__YOUR INSTRUCTIONS__.
In the entries that follow, find the line containing "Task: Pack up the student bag", then output exactly every line from the first through that one.
** SOURCE DATA follows **
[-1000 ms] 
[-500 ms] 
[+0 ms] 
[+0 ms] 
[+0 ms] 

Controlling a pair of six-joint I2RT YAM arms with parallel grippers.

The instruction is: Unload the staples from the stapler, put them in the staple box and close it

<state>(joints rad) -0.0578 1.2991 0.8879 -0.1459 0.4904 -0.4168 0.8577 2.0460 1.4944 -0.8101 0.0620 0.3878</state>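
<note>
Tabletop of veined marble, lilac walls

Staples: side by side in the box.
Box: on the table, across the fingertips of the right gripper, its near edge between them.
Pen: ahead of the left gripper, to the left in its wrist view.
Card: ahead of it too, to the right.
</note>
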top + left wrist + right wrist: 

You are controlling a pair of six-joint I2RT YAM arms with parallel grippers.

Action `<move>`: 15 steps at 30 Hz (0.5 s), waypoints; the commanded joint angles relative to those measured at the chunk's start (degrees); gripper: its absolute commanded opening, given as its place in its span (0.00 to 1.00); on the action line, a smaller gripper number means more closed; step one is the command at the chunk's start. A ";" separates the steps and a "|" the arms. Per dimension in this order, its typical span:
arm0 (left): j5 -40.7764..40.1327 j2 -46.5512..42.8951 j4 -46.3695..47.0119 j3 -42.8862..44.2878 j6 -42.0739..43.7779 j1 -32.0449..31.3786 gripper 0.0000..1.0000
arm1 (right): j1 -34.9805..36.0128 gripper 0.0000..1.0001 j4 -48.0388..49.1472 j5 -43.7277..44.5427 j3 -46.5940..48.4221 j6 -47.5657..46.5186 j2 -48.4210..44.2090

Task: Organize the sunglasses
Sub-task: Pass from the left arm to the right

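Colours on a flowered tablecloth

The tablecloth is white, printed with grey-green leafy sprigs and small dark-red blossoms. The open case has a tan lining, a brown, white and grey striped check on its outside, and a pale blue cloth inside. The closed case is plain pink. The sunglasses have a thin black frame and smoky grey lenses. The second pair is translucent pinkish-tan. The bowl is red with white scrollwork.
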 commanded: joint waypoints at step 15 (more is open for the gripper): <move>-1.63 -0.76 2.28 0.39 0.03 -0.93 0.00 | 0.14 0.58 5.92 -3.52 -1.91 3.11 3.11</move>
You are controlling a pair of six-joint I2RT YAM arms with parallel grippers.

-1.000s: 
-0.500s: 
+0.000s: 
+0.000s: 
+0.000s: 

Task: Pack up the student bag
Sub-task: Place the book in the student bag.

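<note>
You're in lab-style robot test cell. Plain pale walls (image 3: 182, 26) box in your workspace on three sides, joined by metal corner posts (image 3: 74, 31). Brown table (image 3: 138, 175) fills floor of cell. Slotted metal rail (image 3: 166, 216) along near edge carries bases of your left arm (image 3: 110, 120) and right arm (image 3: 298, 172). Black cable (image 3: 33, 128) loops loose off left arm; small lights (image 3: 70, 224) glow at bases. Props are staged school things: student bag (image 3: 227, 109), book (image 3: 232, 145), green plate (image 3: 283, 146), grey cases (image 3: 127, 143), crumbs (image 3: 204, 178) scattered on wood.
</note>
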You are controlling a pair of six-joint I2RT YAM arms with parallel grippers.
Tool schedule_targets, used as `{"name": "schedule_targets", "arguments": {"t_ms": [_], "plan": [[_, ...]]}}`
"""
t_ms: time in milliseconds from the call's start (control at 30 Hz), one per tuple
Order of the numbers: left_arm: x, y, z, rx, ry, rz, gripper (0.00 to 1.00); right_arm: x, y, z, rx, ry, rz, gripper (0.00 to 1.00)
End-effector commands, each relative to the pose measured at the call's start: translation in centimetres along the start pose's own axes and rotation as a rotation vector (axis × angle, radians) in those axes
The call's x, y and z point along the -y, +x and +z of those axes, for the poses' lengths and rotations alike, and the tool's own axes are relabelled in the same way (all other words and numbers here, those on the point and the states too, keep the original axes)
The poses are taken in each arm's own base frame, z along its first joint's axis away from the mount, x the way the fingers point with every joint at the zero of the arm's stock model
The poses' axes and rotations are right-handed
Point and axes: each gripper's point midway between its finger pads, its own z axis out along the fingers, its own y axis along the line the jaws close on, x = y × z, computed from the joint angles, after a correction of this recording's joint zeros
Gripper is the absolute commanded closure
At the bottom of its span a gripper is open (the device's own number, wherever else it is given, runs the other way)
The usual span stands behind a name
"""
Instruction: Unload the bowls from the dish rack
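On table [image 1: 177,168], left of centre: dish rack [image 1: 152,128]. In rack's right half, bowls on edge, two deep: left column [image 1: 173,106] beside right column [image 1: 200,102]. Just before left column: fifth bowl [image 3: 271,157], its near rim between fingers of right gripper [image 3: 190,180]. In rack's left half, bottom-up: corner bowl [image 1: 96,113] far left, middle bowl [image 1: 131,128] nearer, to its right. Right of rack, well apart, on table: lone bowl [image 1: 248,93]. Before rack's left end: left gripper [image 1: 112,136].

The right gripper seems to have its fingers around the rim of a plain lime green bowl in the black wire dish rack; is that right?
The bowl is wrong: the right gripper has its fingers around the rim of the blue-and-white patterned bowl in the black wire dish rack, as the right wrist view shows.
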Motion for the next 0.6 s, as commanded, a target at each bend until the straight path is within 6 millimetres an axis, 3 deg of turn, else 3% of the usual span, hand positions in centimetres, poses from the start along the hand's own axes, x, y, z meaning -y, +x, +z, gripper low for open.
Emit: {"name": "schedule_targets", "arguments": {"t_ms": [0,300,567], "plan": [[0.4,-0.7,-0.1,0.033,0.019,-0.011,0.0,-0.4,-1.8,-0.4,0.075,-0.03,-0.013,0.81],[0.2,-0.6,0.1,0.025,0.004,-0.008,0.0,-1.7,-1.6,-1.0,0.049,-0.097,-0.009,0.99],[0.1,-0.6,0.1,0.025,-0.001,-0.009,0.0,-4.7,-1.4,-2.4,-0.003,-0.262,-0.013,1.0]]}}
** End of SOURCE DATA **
__WRITTEN ANSWER__.
[-1000 ms] 
[-500 ms] 
[+0 ms] 
[+0 ms] 
[+0 ms] 

Controlling a pair of six-joint I2RT YAM arms with parallel grippers.

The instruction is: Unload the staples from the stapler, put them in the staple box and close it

<state>(joints rad) -0.0578 1.2991 0.8879 -0.1459 0.4904 -0.4168 0.8577 2.0460 1.4944 -0.8101 0.0620 0.3878</state>
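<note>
Tabletop of veined marble, lilac walls

Staples: side by side in the box.
Box: on the table, across the fingertips of the right gripper, its near edge between them.
Pen: ahead of the left gripper, to the left in its wrist view.
Card: ahead of it too, to the right.
</note>
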top + left wrist + right wrist: 

You are controlling a pair of six-joint I2RT YAM arms with parallel grippers.

Action `<move>`: 15 steps at 30 Hz (0.5 s), waypoints; the commanded joint angles relative to those measured at the chunk's start (degrees); gripper: its absolute commanded opening, given as its place in its span (0.00 to 1.00); on the action line, a smaller gripper number means more closed; step one is the command at the chunk's start. A ";" separates the steps and a "|" the arms. Per dimension in this order, its typical span:
arm0 (left): j5 -40.7764..40.1327 j2 -46.5512..42.8951 j4 -46.3695..47.0119 j3 -42.8862..44.2878 j6 -42.0739..43.7779 j1 -32.0449..31.3786 gripper 0.0000..1.0000
arm1 (right): j1 -34.9805..36.0128 gripper 0.0000..1.0001 j4 -48.0388..49.1472 j5 -43.7277..44.5427 j3 -46.5940..48.4221 j6 -47.5657..46.5186 j2 -48.4210..44.2090

Task: Organize the sunglasses
Sub-task: Pass from the left arm to the right

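Colours on a flowered tablecloth

The tablecloth is white, printed with grey-green leafy sprigs and small dark-red blossoms. The open case has a tan lining, a brown, white and grey striped check on its outside, and a pale blue cloth inside. The closed case is plain pink. The sunglasses have a thin black frame and smoky grey lenses. The second pair is translucent pinkish-tan. The bowl is red with white scrollwork.
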 commanded: joint waypoints at step 15 (more is open for the gripper): <move>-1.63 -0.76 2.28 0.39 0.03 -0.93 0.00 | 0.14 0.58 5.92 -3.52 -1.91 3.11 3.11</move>
You are controlling a pair of six-joint I2RT YAM arms with parallel grippers.

-1.000s: 
-0.500s: 
+0.000s: 
+0.000s: 
+0.000s: 

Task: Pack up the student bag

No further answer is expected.